== Records for processing ==
=-=-=

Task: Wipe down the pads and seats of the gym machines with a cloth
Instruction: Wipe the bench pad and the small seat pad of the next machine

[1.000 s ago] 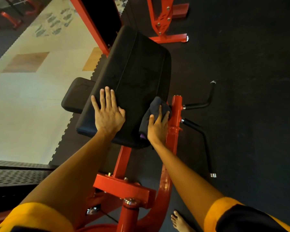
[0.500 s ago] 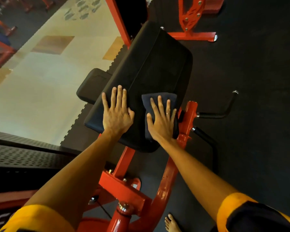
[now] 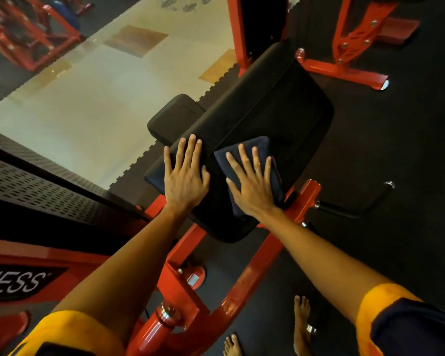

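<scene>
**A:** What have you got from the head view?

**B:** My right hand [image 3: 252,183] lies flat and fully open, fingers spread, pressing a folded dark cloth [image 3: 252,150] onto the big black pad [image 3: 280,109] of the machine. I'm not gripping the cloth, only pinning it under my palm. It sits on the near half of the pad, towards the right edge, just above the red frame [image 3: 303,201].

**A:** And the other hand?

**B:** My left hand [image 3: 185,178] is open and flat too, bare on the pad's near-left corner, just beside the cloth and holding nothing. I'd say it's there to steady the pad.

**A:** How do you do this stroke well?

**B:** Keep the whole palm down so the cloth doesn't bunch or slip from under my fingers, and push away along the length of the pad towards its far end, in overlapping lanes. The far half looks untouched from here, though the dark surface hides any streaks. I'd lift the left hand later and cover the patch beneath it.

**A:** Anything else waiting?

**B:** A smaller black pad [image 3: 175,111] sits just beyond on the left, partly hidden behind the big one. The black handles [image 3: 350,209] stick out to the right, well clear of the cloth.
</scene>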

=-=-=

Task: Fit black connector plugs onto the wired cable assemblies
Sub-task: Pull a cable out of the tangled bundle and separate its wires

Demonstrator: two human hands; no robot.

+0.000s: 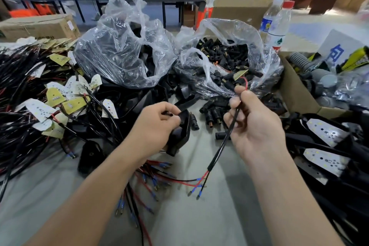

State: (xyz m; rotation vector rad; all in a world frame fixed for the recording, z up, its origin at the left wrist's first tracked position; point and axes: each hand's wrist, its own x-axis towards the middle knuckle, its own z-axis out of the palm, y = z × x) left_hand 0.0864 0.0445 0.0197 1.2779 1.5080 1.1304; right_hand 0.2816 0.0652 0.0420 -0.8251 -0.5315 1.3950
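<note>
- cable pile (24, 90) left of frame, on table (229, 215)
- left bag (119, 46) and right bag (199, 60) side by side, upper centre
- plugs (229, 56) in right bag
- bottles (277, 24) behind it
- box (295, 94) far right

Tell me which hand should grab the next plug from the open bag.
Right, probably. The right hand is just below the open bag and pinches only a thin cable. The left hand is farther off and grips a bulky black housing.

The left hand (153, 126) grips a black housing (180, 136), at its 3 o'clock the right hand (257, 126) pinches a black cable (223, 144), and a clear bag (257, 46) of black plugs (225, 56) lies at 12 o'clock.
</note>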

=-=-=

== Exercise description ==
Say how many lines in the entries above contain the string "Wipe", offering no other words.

== Solution ==
2